Monday, December 3, 2012

Faux phylogenies


It is, of course, possible to produce a phylogeny of any group of objects that vary in their intrinsic characteristics, and where those characteristics can be inferred to vary through time. One popular subject is the Tree of Life, but where "life" is defined in rather a loose fashion. Here are a few examples of what I mean.

Note: there is a follow-up post (Faux phylogenies II), as well.

Legendary figures

This first one is reproduced from pages 90-91 of Bart Simpson's Guide to Life (1993, Harper Collins).
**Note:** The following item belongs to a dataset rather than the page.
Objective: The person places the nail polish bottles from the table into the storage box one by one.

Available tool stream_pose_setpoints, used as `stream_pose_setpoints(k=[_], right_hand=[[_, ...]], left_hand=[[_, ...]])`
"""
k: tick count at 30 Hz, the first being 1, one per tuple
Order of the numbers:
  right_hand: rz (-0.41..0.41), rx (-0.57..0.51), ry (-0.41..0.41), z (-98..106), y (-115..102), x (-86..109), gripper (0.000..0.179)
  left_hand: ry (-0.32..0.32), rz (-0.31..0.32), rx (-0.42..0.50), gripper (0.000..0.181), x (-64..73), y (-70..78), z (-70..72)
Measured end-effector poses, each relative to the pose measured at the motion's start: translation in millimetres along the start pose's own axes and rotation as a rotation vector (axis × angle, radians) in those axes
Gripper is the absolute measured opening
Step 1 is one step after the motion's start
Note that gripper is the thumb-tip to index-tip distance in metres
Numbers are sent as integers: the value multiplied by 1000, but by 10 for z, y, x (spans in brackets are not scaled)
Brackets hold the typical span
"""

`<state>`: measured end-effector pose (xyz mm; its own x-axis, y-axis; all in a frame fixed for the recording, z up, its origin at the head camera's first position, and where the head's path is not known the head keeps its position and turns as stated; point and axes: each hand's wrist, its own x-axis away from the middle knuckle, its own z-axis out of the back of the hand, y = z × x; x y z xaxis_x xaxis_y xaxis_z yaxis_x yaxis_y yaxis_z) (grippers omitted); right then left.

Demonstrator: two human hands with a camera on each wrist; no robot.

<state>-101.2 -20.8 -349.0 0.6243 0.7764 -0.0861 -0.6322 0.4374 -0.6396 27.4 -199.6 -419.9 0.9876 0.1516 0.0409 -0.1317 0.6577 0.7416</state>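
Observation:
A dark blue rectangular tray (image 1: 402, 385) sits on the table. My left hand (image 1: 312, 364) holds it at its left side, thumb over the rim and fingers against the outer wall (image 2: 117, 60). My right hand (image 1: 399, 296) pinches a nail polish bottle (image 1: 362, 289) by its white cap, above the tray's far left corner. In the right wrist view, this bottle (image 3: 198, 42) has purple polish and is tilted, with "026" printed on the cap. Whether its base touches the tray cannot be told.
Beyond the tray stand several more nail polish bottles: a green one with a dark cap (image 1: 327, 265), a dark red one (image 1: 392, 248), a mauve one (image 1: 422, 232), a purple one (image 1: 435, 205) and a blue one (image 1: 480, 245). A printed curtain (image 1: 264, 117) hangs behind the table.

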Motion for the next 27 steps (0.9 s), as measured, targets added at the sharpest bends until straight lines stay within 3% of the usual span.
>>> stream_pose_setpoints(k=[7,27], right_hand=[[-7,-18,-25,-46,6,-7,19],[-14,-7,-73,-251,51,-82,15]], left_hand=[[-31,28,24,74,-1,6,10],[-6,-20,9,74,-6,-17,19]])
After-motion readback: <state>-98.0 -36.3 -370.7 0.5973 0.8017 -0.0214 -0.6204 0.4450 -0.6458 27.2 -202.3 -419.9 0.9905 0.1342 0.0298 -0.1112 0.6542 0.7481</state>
It includes a series of somewhat legendary figures; and newts apparently evolved twice.

Bart Simpson's Tree of Life
© Matt Groening

Cartoon animals

Mike Keesey, from the Three-Pound Monkey Brain blog, has an example of his own, in which he took a stab at a phylogeny of cartoon animals (it is the third phylogeny on that blog page, or click the image below).

Mike Keesey's
phylogeny of cartoon animals

Kalle Anka

In 1993, the cartoonist Don Rosa produced a genealogy of Donald Duck and his family, intended to resolve decades of contradictions among the comic-book stories.
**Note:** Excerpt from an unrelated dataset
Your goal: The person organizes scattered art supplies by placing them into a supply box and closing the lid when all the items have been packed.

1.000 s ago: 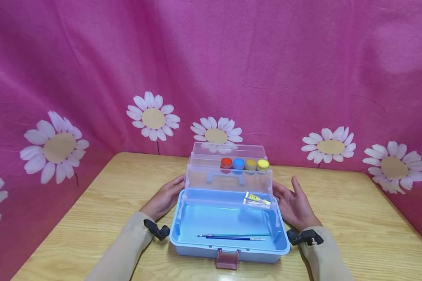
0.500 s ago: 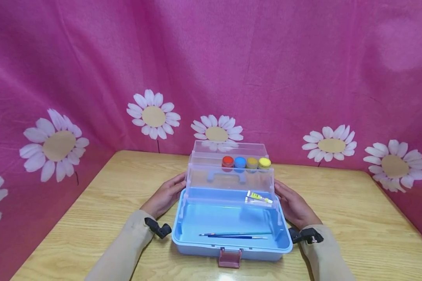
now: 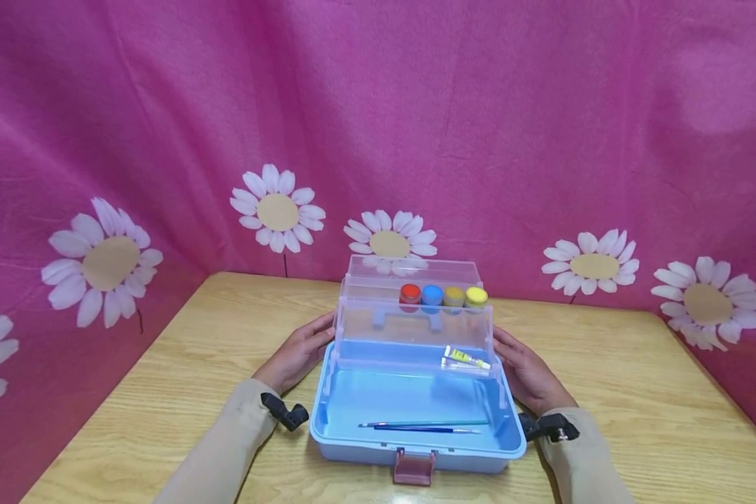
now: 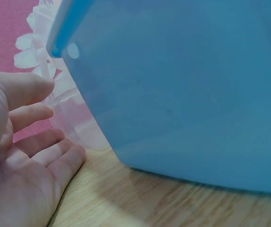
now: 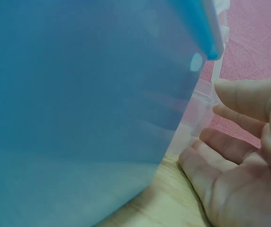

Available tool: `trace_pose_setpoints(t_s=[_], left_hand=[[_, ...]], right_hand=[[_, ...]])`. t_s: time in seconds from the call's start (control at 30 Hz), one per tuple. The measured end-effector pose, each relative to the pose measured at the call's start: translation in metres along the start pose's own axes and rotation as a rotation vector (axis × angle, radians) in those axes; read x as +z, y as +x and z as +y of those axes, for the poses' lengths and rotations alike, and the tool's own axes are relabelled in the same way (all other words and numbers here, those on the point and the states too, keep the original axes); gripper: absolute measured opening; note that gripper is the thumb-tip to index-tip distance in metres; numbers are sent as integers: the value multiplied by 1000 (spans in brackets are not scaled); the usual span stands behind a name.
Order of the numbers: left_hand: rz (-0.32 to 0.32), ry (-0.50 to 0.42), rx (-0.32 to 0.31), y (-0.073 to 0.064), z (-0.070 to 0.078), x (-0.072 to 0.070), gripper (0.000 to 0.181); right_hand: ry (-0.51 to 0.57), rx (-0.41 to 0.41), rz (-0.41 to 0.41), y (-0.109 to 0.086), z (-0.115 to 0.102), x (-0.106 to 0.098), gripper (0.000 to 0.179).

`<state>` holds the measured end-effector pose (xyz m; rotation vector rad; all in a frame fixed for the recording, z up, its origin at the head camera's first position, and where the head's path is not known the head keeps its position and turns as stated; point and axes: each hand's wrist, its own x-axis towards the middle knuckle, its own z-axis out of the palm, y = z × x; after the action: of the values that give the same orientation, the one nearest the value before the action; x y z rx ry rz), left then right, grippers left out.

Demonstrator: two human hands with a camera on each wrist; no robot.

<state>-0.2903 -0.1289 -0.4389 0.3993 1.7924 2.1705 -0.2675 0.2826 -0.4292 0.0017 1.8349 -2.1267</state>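
A light blue storage box (image 3: 353, 449) stands open on the table with its clear trays (image 3: 365, 327) raised toward the back. Several paint pots (image 3: 410, 294) with red, blue, ochre and yellow tops sit in an upper tray; a yellow-labelled paint tube (image 3: 463, 357) lies in a lower one. Two thin paintbrushes (image 3: 428, 423) lie in the bottom. My left hand (image 3: 297, 355) is at the box's left side, fingers loosely extended toward the clear rear part. My right hand (image 3: 532, 372) mirrors it on the right. Whether fingertips touch the plastic, I cannot tell.
The wooden table (image 3: 183, 371) extends around the box on both sides. Behind it hangs a magenta cloth (image 3: 479, 126) printed with white daisies. A pink latch (image 3: 414, 467) hangs down at the box's front. Black wrist cameras (image 3: 285, 411) sit on both sleeves.
My right hand has turned from thumb-up, palm showing, to lying along the box's side. The box has shifted very slightly to the right. My left hand has stayed nearly still beside it.
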Motion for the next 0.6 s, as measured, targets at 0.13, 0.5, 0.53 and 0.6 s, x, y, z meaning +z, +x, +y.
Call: trace_pose_setpoints(t_s=[0.13, 0.5, 0.53, 0.6], left_hand=[[-6, -2, 5, 0, 1, -1, 51], [17, 54, 32, 3, 1, 0, 56], [21, 58, 34, 3, 1, 0, 56], [22, 69, 48, 4, 1, 0, 56]], right_hand=[[-11, -16, -12, 0, 0, 1, 64], [-5, -76, -29, -1, 1, 1, 62], [-5, -76, -28, 0, 1, 1, 62], [-6, -77, -26, 0, 0, 0, 62]])
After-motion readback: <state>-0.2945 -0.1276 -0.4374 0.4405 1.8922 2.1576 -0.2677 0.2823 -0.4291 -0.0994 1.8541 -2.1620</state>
Don Rosa's Donald Duck genealogy
characters © Disney

There are many other versions of this genealogy, most of which are linked at this page. The first one on that page is the most detailed and complete version of the family tree.

Monstrasinu

The July-August 2012 edition of the Annals of Improbable Research (vol. 18, no. 4, pp. 15-17) contained an article by Matan Shelomi, Andrew Richards, Ivana Li and Yukinari Okido called "A phylogeny and evolutionary history of the Pokémon". Below is a low-resolution image, but a much higher resolution version of the phylogeny (2.9 MB) can be found here.

Pokémon phylogeny
characters © Nintendo

Asian lóng and Eurasian dragons

At the same time, Rob Colautti produced a t-shirt design from his phylogeny of dragon-like organisms, which is based on a neighbor-joining analysis of 27 distinct traits for 76 pieces of historical artwork.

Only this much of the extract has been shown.